Show Notes:
Aspiring novelist and screenwriter Ben Hess spent time at the April 2015 Writing By Writers Boulder Generative Workshop and gained insights on the origin of stories, on getting going using Pam Houston’s glimmer technique. The words of wisdom came from award winning writers and teachers Pam, Gary Ferguson, and Alan Heathcock.
Links:
- Writing By Writers - http://writingxwriters.org
- Pam Houston - http://pamhouston.net
- Alan Heathcock - http://alanheathcock.com
- Gary Ferguson - http://wildwords.net
- Produced & Hosted By: @BenHess - http://twitter.com/benhess
Ben Hess
Welcome to the premiere episode of Story Geometry. As an aspiring novelist and screenwriter, my goal with this podcast is to glean insights on the craft and community of writing from leading professional, published writers of our day. My hunch is that their words of wisdom will help you too, wherever you are in your writing career. I’m your host, Ben Hess, and today’s theme is Origins.
I’m beyond thrilled to partner with the literary nonprofit Writing By Writers throughout all of this Season One. Their workshops and writing adventures are fantastic and not to be missed - visit writing x writers dot org for all the details and reserve your spot today.
Pam Houston
I … I like writing, I mean I hate/love writing is really what I mean to say and I came down on like which is not at all true.
BH
Writing by Writers Co-Founder, award winning writer and teacher Pam Houston.
PH
I hate slash love writing and it – I don’t know how to be in the world without that way to process the world, I’ve been doing it since before I can remember and I’m proud of the books I have written.
BH
Pam’s the author of the linked short story collections Cowboys Are My Weakness and Waltzing the Cat and novels Sight Hound and Contents May Have Shifted. If you haven’t read any of her work yet, pause my voice, record a voice memo reminder, jot a note on the back of that receipt in your pocket, or add her to your Goodreads list … Got it? All set?
I also hate slash love writing, as there’s just no way around it; writing’s a solitary sport.

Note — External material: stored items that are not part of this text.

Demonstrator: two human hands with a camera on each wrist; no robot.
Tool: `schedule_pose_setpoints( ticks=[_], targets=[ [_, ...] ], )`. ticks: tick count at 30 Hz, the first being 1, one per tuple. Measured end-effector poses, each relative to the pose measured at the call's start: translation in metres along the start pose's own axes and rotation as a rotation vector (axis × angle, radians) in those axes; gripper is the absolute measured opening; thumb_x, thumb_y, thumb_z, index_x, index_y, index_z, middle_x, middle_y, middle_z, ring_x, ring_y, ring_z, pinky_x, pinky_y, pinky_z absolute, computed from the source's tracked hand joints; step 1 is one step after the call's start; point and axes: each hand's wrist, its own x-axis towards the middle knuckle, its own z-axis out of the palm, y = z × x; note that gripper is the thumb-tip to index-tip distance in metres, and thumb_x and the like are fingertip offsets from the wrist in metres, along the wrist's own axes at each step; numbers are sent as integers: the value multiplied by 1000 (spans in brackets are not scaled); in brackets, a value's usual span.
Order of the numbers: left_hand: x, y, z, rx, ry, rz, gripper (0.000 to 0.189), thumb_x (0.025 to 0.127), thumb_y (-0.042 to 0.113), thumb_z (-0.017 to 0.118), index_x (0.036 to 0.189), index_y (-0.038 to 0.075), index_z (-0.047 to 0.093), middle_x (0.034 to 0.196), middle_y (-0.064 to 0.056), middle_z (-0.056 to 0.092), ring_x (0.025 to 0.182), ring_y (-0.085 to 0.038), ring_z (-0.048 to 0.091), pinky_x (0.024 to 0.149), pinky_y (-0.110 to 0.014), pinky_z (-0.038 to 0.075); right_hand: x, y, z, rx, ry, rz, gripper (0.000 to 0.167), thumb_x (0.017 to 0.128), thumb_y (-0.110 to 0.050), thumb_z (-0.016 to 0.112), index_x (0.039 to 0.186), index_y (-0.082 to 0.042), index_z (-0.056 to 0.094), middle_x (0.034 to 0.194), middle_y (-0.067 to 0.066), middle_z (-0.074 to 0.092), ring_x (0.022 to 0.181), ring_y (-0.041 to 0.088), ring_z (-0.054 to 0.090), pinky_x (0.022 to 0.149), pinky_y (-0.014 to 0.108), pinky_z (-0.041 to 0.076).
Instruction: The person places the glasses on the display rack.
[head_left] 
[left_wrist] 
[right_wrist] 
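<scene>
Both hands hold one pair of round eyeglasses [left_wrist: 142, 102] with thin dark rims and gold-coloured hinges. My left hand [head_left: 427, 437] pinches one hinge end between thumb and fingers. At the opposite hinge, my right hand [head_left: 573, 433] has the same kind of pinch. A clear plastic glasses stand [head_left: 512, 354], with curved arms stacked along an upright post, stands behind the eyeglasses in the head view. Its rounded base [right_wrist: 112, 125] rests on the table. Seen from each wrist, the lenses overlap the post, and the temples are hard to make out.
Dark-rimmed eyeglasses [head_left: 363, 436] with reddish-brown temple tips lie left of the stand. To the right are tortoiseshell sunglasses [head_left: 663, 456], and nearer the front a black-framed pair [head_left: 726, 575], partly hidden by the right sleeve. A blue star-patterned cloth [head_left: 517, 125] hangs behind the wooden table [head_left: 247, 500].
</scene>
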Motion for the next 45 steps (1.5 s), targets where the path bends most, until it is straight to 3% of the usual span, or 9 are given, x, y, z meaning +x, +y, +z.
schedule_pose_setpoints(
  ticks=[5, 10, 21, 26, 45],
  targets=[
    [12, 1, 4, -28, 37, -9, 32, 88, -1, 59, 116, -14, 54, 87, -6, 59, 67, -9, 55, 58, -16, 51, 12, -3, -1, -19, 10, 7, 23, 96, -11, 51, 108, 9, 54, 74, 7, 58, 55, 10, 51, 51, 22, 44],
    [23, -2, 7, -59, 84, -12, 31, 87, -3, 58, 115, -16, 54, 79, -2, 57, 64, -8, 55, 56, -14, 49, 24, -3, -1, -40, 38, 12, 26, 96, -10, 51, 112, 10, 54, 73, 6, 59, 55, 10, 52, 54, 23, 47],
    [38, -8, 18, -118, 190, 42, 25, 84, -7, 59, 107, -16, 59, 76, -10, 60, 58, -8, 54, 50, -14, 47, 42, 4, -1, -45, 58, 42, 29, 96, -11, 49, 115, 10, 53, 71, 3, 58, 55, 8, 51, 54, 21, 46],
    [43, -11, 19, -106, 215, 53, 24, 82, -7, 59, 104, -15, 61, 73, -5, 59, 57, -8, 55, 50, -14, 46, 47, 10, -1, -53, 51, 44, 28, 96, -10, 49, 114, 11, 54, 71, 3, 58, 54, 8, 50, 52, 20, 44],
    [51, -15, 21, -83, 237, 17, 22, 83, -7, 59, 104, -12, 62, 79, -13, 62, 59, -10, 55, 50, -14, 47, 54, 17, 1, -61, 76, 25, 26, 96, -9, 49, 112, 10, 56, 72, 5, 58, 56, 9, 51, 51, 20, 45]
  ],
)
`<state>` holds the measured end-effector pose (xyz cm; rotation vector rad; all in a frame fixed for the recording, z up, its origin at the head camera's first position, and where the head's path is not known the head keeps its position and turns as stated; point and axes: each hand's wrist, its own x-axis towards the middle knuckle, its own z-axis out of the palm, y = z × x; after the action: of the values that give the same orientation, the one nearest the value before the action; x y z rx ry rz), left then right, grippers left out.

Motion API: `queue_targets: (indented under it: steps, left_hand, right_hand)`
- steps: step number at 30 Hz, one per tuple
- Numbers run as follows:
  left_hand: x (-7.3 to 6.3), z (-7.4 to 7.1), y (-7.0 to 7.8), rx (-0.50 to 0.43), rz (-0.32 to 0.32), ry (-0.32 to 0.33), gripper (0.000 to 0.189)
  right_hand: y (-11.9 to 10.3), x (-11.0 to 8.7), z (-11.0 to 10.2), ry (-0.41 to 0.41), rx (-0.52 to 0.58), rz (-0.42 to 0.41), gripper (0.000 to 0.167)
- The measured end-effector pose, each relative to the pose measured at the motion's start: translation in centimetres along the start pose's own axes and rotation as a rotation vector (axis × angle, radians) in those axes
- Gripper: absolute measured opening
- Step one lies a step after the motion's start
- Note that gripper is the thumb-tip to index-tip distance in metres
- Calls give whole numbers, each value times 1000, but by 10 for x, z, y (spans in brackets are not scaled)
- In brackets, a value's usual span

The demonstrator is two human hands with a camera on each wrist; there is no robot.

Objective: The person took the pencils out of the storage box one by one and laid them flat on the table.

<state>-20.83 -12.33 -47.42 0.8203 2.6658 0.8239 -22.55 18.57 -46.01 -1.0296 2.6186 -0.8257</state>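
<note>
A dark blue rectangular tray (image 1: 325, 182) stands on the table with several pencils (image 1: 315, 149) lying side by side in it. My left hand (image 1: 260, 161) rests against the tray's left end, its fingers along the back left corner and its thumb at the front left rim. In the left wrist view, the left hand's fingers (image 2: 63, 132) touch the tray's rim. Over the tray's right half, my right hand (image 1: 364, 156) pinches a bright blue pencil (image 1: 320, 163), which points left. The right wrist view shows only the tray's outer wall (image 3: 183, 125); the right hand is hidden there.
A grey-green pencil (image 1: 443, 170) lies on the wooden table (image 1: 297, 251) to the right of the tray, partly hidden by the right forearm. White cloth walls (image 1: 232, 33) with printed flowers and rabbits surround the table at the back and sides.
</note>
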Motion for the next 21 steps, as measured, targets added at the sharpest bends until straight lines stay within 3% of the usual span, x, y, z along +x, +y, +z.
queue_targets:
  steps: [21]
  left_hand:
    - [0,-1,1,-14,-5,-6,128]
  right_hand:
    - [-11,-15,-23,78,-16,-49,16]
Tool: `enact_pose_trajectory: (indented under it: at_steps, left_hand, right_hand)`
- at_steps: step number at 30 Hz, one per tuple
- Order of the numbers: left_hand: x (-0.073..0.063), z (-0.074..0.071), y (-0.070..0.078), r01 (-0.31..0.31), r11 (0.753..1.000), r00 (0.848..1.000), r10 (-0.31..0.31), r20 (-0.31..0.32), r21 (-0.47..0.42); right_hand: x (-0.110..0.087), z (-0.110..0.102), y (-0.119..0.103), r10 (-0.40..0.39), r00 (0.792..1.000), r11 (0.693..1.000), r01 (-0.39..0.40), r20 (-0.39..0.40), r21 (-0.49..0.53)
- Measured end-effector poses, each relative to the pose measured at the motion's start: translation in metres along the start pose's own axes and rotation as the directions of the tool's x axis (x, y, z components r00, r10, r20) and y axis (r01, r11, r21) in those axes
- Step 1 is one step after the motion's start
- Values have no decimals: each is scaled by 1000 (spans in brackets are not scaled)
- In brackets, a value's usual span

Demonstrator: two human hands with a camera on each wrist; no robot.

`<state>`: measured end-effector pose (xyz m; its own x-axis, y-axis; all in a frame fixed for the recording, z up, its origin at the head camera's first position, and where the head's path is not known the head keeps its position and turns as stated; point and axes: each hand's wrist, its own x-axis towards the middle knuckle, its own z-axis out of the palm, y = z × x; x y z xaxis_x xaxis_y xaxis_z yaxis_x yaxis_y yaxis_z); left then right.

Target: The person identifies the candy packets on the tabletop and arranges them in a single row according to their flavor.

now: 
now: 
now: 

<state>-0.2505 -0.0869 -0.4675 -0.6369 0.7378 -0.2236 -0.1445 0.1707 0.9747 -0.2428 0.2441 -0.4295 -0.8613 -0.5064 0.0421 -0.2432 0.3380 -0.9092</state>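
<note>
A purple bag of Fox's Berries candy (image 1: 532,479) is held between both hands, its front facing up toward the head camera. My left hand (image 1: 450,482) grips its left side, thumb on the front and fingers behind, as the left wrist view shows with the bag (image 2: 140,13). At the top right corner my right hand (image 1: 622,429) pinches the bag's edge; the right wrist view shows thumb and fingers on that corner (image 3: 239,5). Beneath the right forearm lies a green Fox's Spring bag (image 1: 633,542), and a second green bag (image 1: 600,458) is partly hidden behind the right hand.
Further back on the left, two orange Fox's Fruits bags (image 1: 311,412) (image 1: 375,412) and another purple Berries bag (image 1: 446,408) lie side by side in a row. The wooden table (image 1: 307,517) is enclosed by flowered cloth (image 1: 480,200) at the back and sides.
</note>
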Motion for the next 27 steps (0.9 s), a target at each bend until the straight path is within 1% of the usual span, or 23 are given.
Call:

Hours and hours and HOURS of sculpting, molding, shaping, wrestling language into plot, dialogue, exposition, and description all to create the most powerful, impactful story you can. And typically without pay. This is the craft, the struggle we’re going to explore throughout this series, under the assumption that those hours of work are distributed over several days or weeks or months due to other responsibilities, other commitments, including travel.
PH
I spent a decade going to Bhutan and Tibet and lots of places in Asia, and so this like that’s been really important to the writing, it’s also been really important to my understanding of the world and the planet.
BH
Pam’s Contents May Have Shifted is a very personal novel featuring 144 vignettes capturing the wildly chaotic stress, joy, and challenges of travel to such places as Bhutan, Newfoundland, Patagonia, Tibet, Tunisia, and Iceland. We chatted in her Davis, California living room surrounded by over 200 pounds of canine love; Pam’s two Irish Wolfhounds Livie and William.
So with all this travel, adventure, stewardship of craft, how does a girl from New Jersey become such an explorer, such a writer?
PH
Well, a lot - if you were from New Jersey you would know that that’s what people from New Jersey do. They try to leave. You know my parents weren’t great travellers. My parents often get a hard time in my telling about them but one thing I can say for them that was unequivocally positive is they were travellers, they didn’t travel far because they didn’t imagine travelling far but honestly like every time we had $10 or 10 minutes we were in the car usually driving south down the 95, you know, toward a beach and they – my dad loved travelling, after my mother died my dad lived for about another 15 years and he did a lot of travelling, he went to Italy and you know places he had only dreamed about but we were roadtrippers, we were all about new destinations and we were as happy as we ever were as a family travelling.
BH
I also grew up road-tripping with my parents during summers, over Thanksgiving, and the December holiday season. Which is where, as only child, I read, And read. This was, of course, pre-internet. Pre-Walkman even. Though I do remember rocking out to a large ghetto blaster cassette tape deck - yes we actually called them ghetto blasters - I’d be sprawled out in the backseat reading, letting the power of story take me away from the oppressive southern humidity. As the miles and hours slid by, I’d imagine myself solving mysteries with Frank and Joe Hardy or The Three Investigators or Encyclopedia Brown.
PH
It’s so much the shape of my life, like, all these trips and all these explorations into the other, you know, for a while that was the West you know because I grew up in the East and the other was the West and I couldn’t have been more smitten and engaged and excited about the otherness of the West and then when I sort of became a Westerner the other became Alaska and then after that it kind of became Asia, because that was really other in all kinds of new ways.
BH
Through this travel, Pam framed a method to capture these amazing experiences into her writing which she often teaches in her workshops. Here she is presenting to me and 40 other aspiring writers at the rustic Colorado Chautauqua Lodge in Boulder.
PH
My work is deeply engaged with what I call the physical world. Sometimes that’s the outdoors - often it but not always - but for me all writing begins in the physical world. It, it … I don’t sit around like some writers do and imagine worlds in my head or imagine problems. Stories never come to me as a what if. There’s never a what if in my mind. Um, the way I get my stories is … that … is is is by noticing. Is by noticing things that actually take place, things that actually happen out in the physical world. So I always think that my first job as a writer is to pay very strict attention. And writing down what I call glimmers.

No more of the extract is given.